Hi We have a requirement to monitor ssl certificate on non ssl ports like for example 7083 is here any Datasource we have to do this or any easy way to do it.

  • Anonymous's avatar
    Anonymous
    4 months ago

    Clone the DS and change the ssl.listening_ports property for a custom one.

    Same code that LM uses for regular cert monitoring with a different port: https://github.com/sweenig/lm/tree/main/SSL%20Monitoring%20on%20Custom%20Port

  • Is it an HTTPS server just on a custom port? You should be able to clone the "HTTPS" DataSource and change the port it uses.
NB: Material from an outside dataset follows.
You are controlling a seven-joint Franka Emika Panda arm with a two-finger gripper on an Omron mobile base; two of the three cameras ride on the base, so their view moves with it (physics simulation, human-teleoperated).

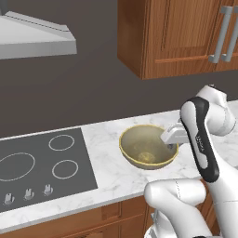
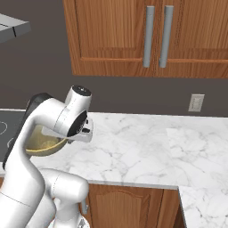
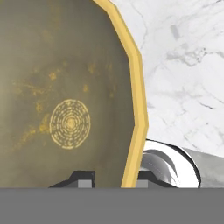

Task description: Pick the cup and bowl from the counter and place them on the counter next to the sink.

May want to tweak the AppliesTo and other items as needed.

    • venkat's avatar
      venkat
      Icon for Neophyte rankNeophyte

      I tried it and updaed the port it applies to as 7083 so it doesnot show any output.

    • venkat's avatar
      venkat
      Icon for Neophyte rankNeophyte

      It worked but it just monitors weather we are able to connec on port 7803 or not but the requirement is to get validity of the certificate and in how many days it expires

      • Manish_Arora's avatar
        Manish_Arora
        Icon for Neophyte rankNeophyte

        you can try using the below script which we have deployed.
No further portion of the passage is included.